I think what I'd call what you're describing "distributed scheduling" and not locality in the traditional sense of the word, atleast with respect to memory hierarchy.
But the point is that this isn't just about memory, it's about three asynchronous pipelines that feed off memory (or on-die memories): ALU, TMU and ROP (four if you include early-Z). These pipelines are asynchronous since R300 with independent queues etc.
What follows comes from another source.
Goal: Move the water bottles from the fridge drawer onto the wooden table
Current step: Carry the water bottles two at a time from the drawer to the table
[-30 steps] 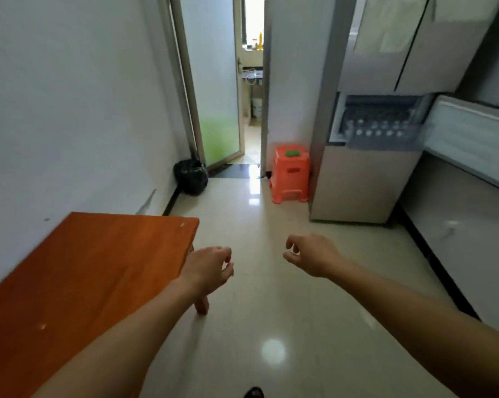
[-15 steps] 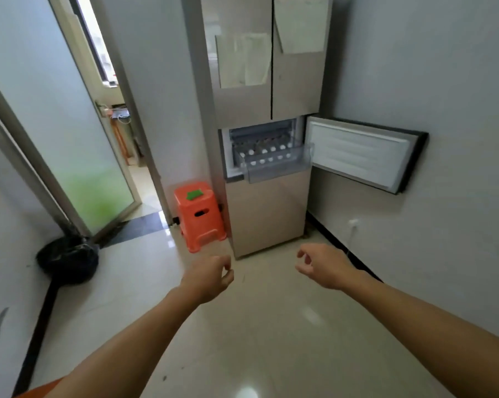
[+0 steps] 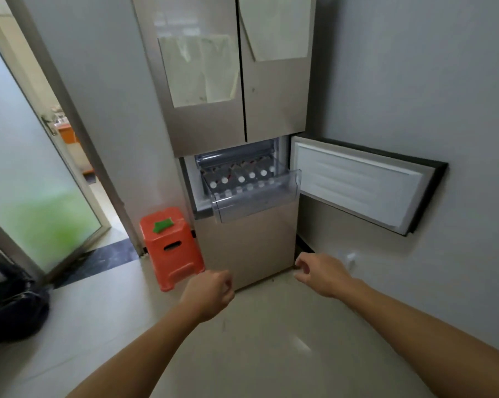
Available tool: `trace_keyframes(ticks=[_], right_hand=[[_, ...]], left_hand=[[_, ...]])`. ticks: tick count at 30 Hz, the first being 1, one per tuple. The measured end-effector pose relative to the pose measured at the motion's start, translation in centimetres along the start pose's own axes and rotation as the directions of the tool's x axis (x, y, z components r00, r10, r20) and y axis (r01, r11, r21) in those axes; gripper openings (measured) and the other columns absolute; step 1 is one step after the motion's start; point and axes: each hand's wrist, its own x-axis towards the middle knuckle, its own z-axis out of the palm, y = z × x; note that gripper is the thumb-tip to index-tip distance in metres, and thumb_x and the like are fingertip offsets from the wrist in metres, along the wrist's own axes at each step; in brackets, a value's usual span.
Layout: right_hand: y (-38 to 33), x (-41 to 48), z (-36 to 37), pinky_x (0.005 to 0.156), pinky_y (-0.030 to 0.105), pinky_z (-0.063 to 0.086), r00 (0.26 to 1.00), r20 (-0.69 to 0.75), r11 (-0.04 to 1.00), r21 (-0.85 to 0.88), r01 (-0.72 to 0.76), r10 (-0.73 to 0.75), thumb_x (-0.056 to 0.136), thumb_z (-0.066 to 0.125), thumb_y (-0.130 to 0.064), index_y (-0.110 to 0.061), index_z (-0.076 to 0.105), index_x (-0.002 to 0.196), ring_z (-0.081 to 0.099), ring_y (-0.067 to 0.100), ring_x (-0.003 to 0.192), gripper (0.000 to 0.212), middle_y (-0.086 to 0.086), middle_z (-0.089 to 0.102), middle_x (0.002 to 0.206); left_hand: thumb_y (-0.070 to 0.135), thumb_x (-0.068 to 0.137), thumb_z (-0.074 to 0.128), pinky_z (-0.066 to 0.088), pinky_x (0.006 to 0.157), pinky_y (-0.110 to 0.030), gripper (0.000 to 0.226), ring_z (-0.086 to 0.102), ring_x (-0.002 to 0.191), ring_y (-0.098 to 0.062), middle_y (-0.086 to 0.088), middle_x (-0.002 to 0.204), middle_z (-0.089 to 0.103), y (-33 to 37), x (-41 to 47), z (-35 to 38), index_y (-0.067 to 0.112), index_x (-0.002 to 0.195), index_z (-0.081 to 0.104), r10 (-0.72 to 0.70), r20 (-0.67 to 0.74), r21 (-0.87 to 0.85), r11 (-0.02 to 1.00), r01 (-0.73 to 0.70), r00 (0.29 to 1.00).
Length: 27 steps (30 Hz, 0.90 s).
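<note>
Hovering empty and loosely curled, left grip [image 3: 211, 291] and right grip [image 3: 322, 272] may topple close-packed water bottles [image 3: 242, 179] in the drawer [image 3: 256, 206] above.

Bare left forearm [image 3: 159, 343] and bare right forearm [image 3: 414, 328], uncovered from wrist to frame edge. Widen smoothly from narrow wrists toward the elbows. Left hand [image 3: 211, 291] and right hand [image 3: 322, 275] likewise bare, knuckles plainly visible.

The fridge [image 3: 251, 248] front looks like brushed satin metal, with matt paper sheets [image 3: 199, 70] at twelve o'clock. Its drawer [image 3: 251, 205] is clear glossy plastic. The stool [image 3: 170, 254], at nine o'clock, is shiny orange plastic. The floor [image 3: 271, 354] is smooth and reflective, the wall [image 3: 414, 81] matt.
</note>
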Motion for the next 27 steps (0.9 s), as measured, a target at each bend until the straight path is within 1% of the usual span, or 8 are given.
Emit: trace_keyframes(ticks=[6, 10, 13, 17, 19, 21, 24, 27], right_hand=[[-0.2, 10.7, -0.3, 0.077, 0.033, 0.050, 0.997, 0.056, 0.998, 0.042, 0.053, -0.056, 0.087, 0.057, -0.052, -0.028, 0.058, 0.113, 0.062, 0.019, 0.093, 0.036, -0.005, 0.066, 0.102], [-1.3, 18.3, -0.3, 0.073, 0.029, 0.046, 0.994, 0.060, 0.995, 0.051, 0.090, -0.093, 0.089, 0.057, -0.050, -0.028, 0.058, 0.115, 0.059, 0.014, 0.088, 0.034, -0.008, 0.063, 0.098], [-2.3, 24.4, -0.6, 0.077, 0.031, 0.049, 0.993, 0.065, 0.994, 0.062, 0.094, -0.098, 0.089, 0.058, -0.049, -0.027, 0.057, 0.118, 0.059, 0.013, 0.089, 0.036, -0.007, 0.064, 0.099], [-3.5, 32.4, -2.4, 0.077, 0.029, 0.050, 0.995, 0.054, 0.992, 0.101, 0.075, -0.080, 0.090, 0.058, -0.046, -0.026, 0.056, 0.119, 0.058, 0.010, 0.088, 0.036, -0.009, 0.060, 0.097], [-3.9, 35.9, -3.7, 0.071, 0.025, 0.045, 0.997, 0.033, 0.991, 0.119, 0.060, -0.064, 0.091, 0.059, -0.045, -0.026, 0.056, 0.117, 0.057, 0.009, 0.085, 0.032, -0.009, 0.060, 0.095], [-4.2, 38.9, -4.7, 0.065, 0.022, 0.040, 0.999, 0.008, 0.987, 0.154, 0.046, -0.048, 0.092, 0.058, -0.042, -0.026, 0.057, 0.113, 0.056, 0.006, 0.082, 0.027, -0.010, 0.059, 0.091], [-3.8, 42.9, -5.0, 0.070, 0.024, 0.043, 1.000, 0.000, 0.973, 0.230, 0.005, -0.005, 0.090, 0.061, -0.040, -0.026, 0.058, 0.111, 0.057, 0.007, 0.084, 0.025, -0.011, 0.059, 0.090], [-2.9, 47.0, -4.2, 0.070, 0.023, 0.043, 0.999, 0.039, 0.956, 0.290, -0.045, 0.036, 0.089, 0.064, -0.036, -0.023, 0.061, 0.108, 0.058, 0.007, 0.082, 0.023, -0.008, 0.061, 0.091]], left_hand=[[0.041, 0.082, 0.049, 0.053, 0.075, -0.036, 0.017, 0.062, 0.083, -0.019, 0.003, 0.089, 0.065, -3.8, 6.6, 0.7, 0.025, 0.085, 0.055, -0.090, 0.045, -0.040, 0.995, 0.092, 0.995], [0.041, 0.084, 0.052, 0.055, 0.072, -0.037, 0.013, 0.061, 0.077, -0.016, 0.004, 0.086, 0.065, -8.2, 12.5, 0.2, 0.028, 0.081, 0.053, -0.142, 0.020, -0.044, 0.989, 0.143, 0.990], [0.038, 0.085, 0.053, 0.055, 0.071, -0.037, 0.013, 0.061, 0.075, -0.015, 0.005, 0.082, 0.065, -11.5, 17.7, -0.2, 0.027, 0.082, 0.056, -0.145, -0.016, -0.075, 0.987, 0.143, 0.989], [0.033, 0.087, 0.054, 0.053, 0.067, -0.035, 0.013, 0.061, 0.072, -0.014, 0.006, 0.077, 0.063, -15.5, 25.4, -1.6, 0.023, 0.080, 0.057, -0.156, -0.042, -0.160, 0.976, 0.148, 0.987], [0.032, 0.087, 0.054, 0.047, 0.062, -0.030, 0.012, 0.057, 0.069, -0.012, 0.009, 0.073, 0.058, -16.6, 29.0, -2.2, 0.023, 0.078, 0.056, -0.144, -0.057, -0.194, 0.972, 0.130, 0.988], [0.032, 0.087, 0.055, 0.047, 0.062, -0.030, 0.011, 0.057, 0.069, -0.012, 0.010, 0.073, 0.057, -17.5, 32.5, -2.6, 0.024, 0.081, 0.058, -0.131, -0.049, -0.226, 0.967, 0.116, 0.990], [0.033, 0.087, 0.055, 0.052, 0.067, -0.034, 0.012, 0.060, 0.070, -0.012, 0.008, 0.073, 0.060, -18.7, 36.8, -1.8, 0.023, 0.081, 0.057, -0.136, -0.016, -0.306, 0.944, 0.125, 0.991], [0.033, 0.088, 0.056, 0.052, 0.066, -0.031, 0.014, 0.060, 0.069, -0.011, 0.004, 0.075, 0.062, -19.6, 40.1, -0.3, 0.020, 0.083, 0.059, -0.168, 0.017, -0.375, 0.913, 0.162, 0.986]])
That are basically subdividing and distributing work according to a fixed mapping function (if I read you correctly) that maps fragment at X,Y to group N of resources. Yeah, you don't need to have those databits capable of going to any of N GPU resources (e.g. whichever one is free to do more work), but that to me is an issue of routing streamed data around the chip, not neccessarily one of ensuring cache locality or memory locality, or FIFO locality.
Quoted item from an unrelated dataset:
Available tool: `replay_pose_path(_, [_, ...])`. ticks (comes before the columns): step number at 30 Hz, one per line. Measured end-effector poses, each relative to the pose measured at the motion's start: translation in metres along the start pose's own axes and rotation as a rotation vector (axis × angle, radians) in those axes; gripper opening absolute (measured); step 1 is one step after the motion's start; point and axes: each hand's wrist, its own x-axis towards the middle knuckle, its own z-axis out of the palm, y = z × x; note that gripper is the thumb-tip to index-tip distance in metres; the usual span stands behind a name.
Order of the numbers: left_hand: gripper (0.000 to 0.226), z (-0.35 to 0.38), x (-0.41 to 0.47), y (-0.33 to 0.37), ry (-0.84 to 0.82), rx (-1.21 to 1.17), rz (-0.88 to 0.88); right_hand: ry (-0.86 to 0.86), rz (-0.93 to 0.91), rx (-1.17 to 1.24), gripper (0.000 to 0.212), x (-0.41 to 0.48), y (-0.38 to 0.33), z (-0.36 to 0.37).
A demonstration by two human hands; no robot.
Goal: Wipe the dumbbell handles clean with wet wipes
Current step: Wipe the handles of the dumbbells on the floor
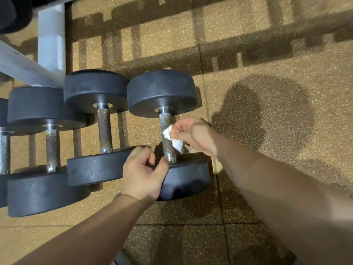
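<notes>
Several black dumbbells lie side by side on the floor. The rightmost dumbbell (183,178) has a knurled steel handle (165,121). My right hand (193,133) pinches a crumpled white wet wipe (172,138) against the right side of that handle. My left hand (144,173) rests on the dumbbell's near weight, fingers curled, thumb touching the handle's near end. To its left lies a second dumbbell (97,90) with a brownish handle (104,127), then a third dumbbell (44,190).
A white metal rack frame (50,41) stands at the back left, with dark weights on it at the top left corner. A fourth dumbbell (2,134) is cut off by the left edge. Speckled tan rubber floor tiles (267,111) stretch to the right.
</notes>
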Motion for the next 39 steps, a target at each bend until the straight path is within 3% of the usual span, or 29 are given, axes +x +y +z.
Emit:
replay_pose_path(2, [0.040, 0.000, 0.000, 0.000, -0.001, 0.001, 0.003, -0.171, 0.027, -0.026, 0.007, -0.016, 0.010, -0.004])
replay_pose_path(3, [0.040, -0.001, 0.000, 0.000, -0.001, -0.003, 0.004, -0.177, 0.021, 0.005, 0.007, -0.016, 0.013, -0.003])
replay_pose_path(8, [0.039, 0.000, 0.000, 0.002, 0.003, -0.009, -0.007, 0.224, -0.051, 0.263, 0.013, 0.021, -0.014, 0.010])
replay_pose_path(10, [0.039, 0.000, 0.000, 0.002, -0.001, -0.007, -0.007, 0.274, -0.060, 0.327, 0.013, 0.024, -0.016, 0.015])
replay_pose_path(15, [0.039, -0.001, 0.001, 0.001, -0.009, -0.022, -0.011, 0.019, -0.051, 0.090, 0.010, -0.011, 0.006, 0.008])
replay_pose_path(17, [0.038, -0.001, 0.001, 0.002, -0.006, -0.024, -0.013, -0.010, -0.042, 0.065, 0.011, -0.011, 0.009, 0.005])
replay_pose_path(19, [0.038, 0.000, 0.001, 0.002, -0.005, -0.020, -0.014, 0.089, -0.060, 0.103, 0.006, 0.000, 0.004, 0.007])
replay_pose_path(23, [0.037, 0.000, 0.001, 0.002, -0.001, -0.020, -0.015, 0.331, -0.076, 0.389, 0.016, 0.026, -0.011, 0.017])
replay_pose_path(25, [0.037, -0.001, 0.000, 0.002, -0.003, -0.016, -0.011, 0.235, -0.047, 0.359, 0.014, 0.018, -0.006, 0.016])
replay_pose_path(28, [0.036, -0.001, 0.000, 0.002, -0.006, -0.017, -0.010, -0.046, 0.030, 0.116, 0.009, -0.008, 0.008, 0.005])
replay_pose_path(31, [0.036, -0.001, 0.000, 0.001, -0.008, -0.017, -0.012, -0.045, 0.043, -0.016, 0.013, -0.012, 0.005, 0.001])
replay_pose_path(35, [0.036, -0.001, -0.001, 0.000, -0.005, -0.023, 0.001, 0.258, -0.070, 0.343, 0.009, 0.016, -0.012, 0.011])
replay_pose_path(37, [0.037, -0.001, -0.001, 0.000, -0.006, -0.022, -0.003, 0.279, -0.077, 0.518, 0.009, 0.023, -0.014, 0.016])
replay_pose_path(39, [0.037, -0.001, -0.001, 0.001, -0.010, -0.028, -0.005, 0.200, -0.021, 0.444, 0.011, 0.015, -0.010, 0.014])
Bingo: Dave and I were discussing why you don't want to route data around the chip.
IMHO, what's important is that the "kernel" of data being passed around is "local" and not dependent on other packets of data, not that the packets themselves are scheduled by a fixed distribution. Seems to me to be just like the arguments over other network architectures: time division/reservation vs collision-detect/queue. There are arguments pro/con to each. Sounds to me like the Rxxx argument is based on saving transistors, optimizing chip layout, and avoiding more complex data routing.
Well, without incredibly advanced simulators we're ultimately in the dark about this kind of architecture versus one that schedules all fragments/pixels uniformly.
These GPUs appear to have a single-tier cache architecture: L1 solely at the fragment level. And I guess the colour buffer and z/stencil buffer caches are also simpler to implement.
I don't neccessarily think that dividing the screen up into W x W chunks, and then mapping each chunk to a specific resource based on its coordinates vs putting the chunks into multiple work queues and letting chip resources dequeue work as needed, will ultimately determine performance. It's just a choice of scheduling algorithm, both both master-worker and deterministic scheduling have their tradeoffs.
Maybe the relevant patents provide some metrics/motivations that are convincing...
All we can say is that as the flexibility (programmability) of shader pipelines increases, along with the sheer count of them, the desire to achieve efficient finely-grained scheduling increases. Some kind of distributed scheduling becomes more and more important. R300 etc. packetise by screen-space. G80 may well packetise by batch-ID. Who knows?...
I am speaking from ignorance of the details of the mapping, but it seems to me that any screen space mapping would also have pathological cases where (depending on the "pattern" they used in the map), you could get uneven distribution of work. Of course, one would try to design it so that hopefully the statistical majority of cases ends up with uniform distribution (e.g. a hash function with avalanche criterion for the coordinates),.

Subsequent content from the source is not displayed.